Source Alert

When founders go rogue: what’s next for Papa John’s?

We are used to hearing about the pizza wars – the battle between the dominant chains on positioning – but it is not often that the founder of a national chain sues the company that bears his own name. With the recent troubles for John Schnatter and Papa John’s, what are the business, legal and communications issues that are arising? USC experts share their insight into what happens next. 

July 27, 2018

Contact: Jeremy Pepper at (213) 740-8606 or

Actions are literally killing the company

“In the current business culture, companies are more frequently facing crises caused by their ethics rather than by their products. Papa John’s is a case of a self-inflicted wound that is literally killing the company’s reputation.”

Fred Cook is the director of the USC Center for Public Relations (CPR) and a Professor of Professional Practice in the Annenberg School. As the director of CPR, he connects businesses, agencies, academics and students to advance the study and practice of public relations through research, education and innovation.

Cook is also the Chairman of Golin, one of the world’s largest public relations firms, with 50 offices around the globe. For the last 30 years, he has been providing marketing advice and crisis counsel to blue-chip companies like Nintendo, McDonald’s and Toyota. He has also worked personally with Jeff Bezos, Herb Kelleher and Steve Jobs.

Contact: (312) 622-8888 or

“Bro” culture versus business ethics

“The move by Papa John’s to quickly distance itself from the company’s founder and namesake is good business, pure and simple.

“With the rise of the #MeToo movement, heightened awareness of acute racial tensions, and at the same time an increasingly diverse and demanding consumer base with ever more access to information about stories like this, doing things like using the n-word, or questioning NFL players who kneel in protest during the anthem (especially when you provide a go-to food choice for those same NFL games) are devastating for a company’s image.

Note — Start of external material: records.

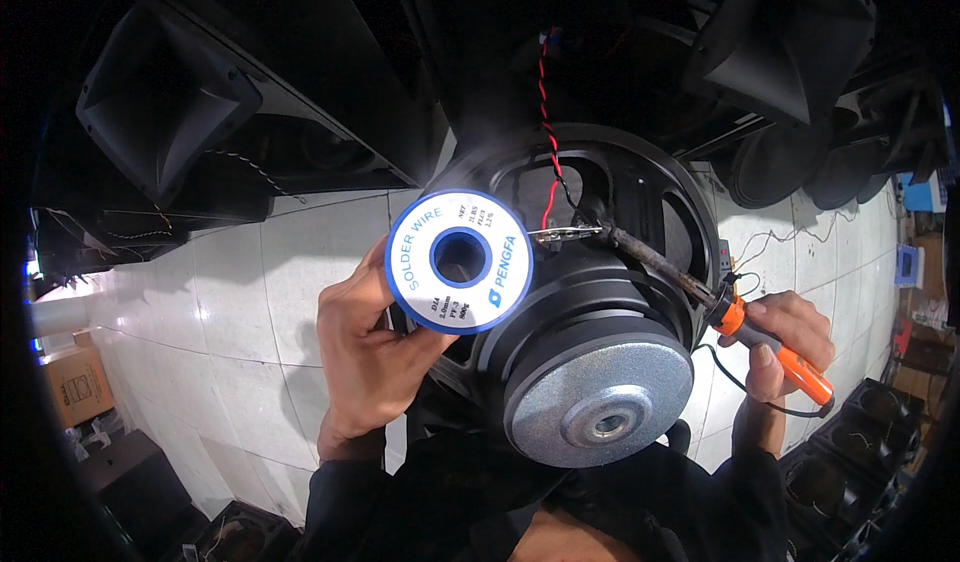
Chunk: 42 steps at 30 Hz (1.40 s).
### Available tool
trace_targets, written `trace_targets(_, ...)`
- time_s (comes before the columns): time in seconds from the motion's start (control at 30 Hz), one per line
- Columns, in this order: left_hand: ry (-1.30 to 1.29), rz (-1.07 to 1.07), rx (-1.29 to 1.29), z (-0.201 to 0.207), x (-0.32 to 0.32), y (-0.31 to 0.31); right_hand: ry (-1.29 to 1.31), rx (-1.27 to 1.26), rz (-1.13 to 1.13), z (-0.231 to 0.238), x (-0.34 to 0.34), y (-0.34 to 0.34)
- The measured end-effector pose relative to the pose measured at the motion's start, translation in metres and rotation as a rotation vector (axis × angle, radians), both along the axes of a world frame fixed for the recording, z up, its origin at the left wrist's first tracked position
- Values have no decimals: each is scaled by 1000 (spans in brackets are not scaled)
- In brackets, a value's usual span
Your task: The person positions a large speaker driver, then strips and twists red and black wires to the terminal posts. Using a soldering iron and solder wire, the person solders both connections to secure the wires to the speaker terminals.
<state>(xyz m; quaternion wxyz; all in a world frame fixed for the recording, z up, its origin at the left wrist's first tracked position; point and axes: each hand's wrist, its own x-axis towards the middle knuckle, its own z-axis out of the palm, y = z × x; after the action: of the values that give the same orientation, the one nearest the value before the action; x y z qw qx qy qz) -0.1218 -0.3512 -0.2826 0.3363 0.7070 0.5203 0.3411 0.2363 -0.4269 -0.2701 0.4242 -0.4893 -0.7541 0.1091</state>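
Observation:
My left hand is wrapped round a spool of solder wire, white-faced with a blue rim. From the spool a thin strand of solder runs right to the metal terminal of a loudspeaker driver. My right hand grips the orange handle of a soldering iron, whose tip reaches the terminal's right end beside the solder. A red and black twisted wire pair comes down to that terminal. The driver has a black frame and a round silver magnet facing me. Thin smoke drifts above the spool.
Black speaker cabinets with horns stand at far left and far right. White floor tiles lie around the driver. The iron's black cord loops below its handle. A cardboard box sits at left; empty black cabinets stand lower right.

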Motion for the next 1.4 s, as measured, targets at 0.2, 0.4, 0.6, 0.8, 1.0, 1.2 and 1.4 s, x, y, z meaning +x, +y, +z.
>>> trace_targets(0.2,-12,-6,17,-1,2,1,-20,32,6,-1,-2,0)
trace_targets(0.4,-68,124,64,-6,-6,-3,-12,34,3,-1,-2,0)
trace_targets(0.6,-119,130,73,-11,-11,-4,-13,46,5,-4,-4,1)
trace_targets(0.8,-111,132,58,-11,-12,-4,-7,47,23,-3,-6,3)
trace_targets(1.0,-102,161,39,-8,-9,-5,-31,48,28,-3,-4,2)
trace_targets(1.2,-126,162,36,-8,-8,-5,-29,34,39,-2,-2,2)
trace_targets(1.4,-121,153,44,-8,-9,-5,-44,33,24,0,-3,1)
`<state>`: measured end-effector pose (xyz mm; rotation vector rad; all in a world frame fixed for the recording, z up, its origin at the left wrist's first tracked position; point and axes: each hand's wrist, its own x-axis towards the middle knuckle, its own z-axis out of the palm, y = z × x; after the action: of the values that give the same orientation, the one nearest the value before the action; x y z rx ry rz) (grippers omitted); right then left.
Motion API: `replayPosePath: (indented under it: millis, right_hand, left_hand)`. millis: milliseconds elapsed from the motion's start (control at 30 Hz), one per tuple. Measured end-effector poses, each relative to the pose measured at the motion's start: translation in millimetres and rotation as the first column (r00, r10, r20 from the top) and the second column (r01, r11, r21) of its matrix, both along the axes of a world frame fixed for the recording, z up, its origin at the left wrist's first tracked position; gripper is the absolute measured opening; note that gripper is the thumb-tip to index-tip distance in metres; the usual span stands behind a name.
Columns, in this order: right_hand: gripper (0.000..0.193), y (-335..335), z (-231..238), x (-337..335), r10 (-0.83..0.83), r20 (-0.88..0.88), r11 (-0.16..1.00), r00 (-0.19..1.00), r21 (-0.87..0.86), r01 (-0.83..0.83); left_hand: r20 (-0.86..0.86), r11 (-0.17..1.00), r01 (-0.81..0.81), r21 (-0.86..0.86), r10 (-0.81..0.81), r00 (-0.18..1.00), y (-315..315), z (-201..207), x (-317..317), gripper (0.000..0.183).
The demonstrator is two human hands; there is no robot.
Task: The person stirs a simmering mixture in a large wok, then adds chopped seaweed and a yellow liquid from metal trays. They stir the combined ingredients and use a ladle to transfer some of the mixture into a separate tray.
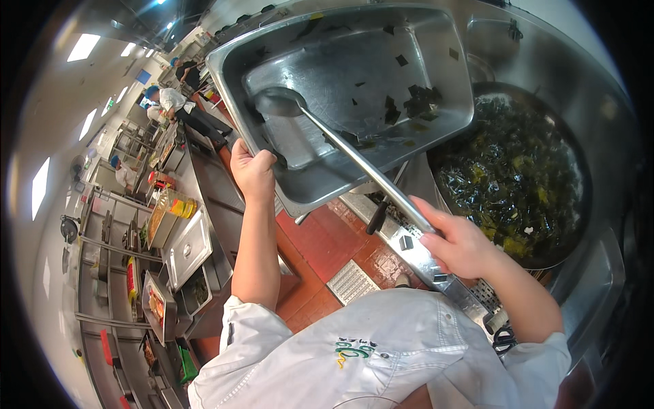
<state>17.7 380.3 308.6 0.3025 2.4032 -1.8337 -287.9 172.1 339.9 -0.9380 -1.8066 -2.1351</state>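
My left hand (253, 172) is closed round the near left rim of a deep rectangular steel pan (334, 75). The pan is tilted, and scraps of dark green leaf, perhaps seaweed, cling to its inside. A long steel ladle (361, 162) slants across it, its bowl inside the pan at the left. Wrapped round the lower end of the ladle's handle are the fingers of my right hand (458, 238). Close to the pan's right side sits a large wok (584, 178), full of dark green leafy pieces (511, 170) in shiny liquid.
Steel stove top (599, 75) surrounds the wok. A black-handled tool (377, 218) lies below the pan. At left, a counter carries a steel lid (189, 251) and a yellow oil bottle (178, 204). People (178, 103) stand farther off. Red tiles (320, 238) and a floor grate (352, 283) lie below.
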Motion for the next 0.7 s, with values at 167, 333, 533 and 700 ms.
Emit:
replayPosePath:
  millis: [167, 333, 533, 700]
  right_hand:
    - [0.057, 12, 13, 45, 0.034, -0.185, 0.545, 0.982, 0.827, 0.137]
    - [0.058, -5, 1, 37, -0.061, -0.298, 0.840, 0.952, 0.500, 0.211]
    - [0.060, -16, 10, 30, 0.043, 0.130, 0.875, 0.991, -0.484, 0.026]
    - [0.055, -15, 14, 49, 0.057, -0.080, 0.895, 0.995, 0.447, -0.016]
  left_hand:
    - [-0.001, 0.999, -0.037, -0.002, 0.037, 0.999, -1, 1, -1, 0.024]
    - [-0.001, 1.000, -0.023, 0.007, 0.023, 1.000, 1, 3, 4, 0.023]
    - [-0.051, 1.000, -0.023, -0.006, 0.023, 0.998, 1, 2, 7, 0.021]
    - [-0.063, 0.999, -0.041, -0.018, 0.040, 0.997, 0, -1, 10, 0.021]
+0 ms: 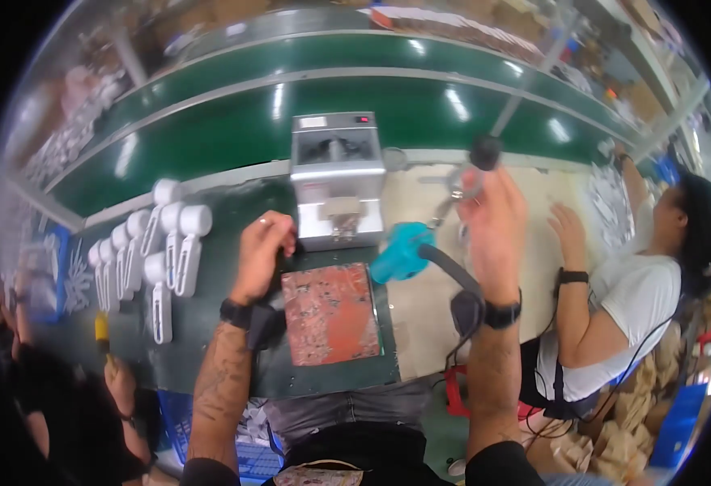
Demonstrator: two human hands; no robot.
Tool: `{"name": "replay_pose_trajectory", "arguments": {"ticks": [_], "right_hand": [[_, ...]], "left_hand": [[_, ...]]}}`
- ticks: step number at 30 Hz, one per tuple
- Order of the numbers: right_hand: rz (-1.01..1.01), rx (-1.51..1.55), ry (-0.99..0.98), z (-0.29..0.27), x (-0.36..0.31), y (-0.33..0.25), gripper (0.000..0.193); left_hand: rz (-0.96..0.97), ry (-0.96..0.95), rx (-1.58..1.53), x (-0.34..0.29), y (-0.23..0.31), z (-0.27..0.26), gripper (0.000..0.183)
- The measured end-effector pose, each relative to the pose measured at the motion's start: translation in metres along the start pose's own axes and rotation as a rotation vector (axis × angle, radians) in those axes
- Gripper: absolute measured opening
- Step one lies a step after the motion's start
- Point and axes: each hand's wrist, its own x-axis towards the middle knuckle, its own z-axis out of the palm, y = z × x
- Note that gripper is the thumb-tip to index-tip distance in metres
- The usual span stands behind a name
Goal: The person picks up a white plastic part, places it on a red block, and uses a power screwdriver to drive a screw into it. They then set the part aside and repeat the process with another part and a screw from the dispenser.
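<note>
My right hand (pixel 493 223) is raised at the far right of the bench, fingers curled around a hanging turquoise power screwdriver (pixel 400 253) whose black cable loops down past my wrist. My left hand (pixel 262 251) rests loosely curled, holding nothing, on the green mat beside the small grey machine (pixel 338 178). The tool's blunt, bright body hangs tilted over the mottled red-brown pad (pixel 329 312).

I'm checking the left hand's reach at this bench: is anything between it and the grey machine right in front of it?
Nothing visible stands between them. The left hand rests on the green bench top right beside the grey machine, at its lower left corner. The reddish mat lies nearer the person, and the white parts lie off to the left.
</note>
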Motion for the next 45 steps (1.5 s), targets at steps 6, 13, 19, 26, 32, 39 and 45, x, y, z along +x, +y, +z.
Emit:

“Add to that more recent accusations of creating a ‘bro’ culture with regard to the treatment of women, and the board rightly realized they had no choice but to take swift and drastic action to correct course.”

Susan Harmeling, associate professor of entrepreneurship and expert on business ethics at the USC Marshall School of Business, focuses on the interserction of entrepreneurship and ethics. An expert on the case method of instruction, she founded the International Case Method Institute (ICMI) LLC and serves as a Facilitator for Harvard Business Publishing.

Harmeling received her MBA from Harvard Business School and a PhD in Entrepreneurship and Business Ethics from the Darden School of Management at University of Virginia.

Contact: (213) 740-9081 or

When founders go bad, the Board has to act

“When founders ‘go bad,’ the board has an obligation to act and its actions are often protected by the law. Plus, the board has broad latitude to act in the best interest of the company and, provided the board acted in good faith and not in its own self-interest, that action should be protected.

“A more interesting issue involves the Board’s adoption of a ‘poison pill.’ (Given Papa John’s pizza business, they would probably prefer to use the term ‘Stockholder Rights Plan.’) A poison pill is a plan that is typically used to fight off a hostile acquisition from an outside investor; it is rarely used to block a founder from acquiring a larger ‘slice’ of the company. However, since Schnatter owns 29 percent of Papa John’s stock, there is a risk of him acquiring enough of the company to replace the board and reinstall himself as Chairman. A poison pill would, at least in the short-term, prevent this. Papa John’s has other stockholders and Schnatter (and the board) have fiduciary obligations to act in the interest of the company. It is almost too easy to point out that if Schnatter ordered a pizza, and he only was paying for a third of it, Delaware Corporate law says that he can’t order toppings that ruin it for the other people sharing the pizza.”

Michael Chasalow directs the USC Small Business Clinic at the USC Gould School of Law, where students gain hands-on experience handling transactional legal problems and providing basic corporate legal assistance to small businesses, entrepreneurs and nonprofit organizations. He also teaches Counseling the Start-up Company, Partnerships & Limited Liability Companies and Business Organizations classes. Chasalow’s scholarly interests involve the development and structure of business ventures as well as corporate governance issues and issues relating to the governance of partnerships and LLCs.

Chasalow attended UC Berkeley, where he received a BA in both English and Economics. He received his JD from Berkeley’s Boalt Hall School of Law and his MBA at the UCLA Anderson School of Management.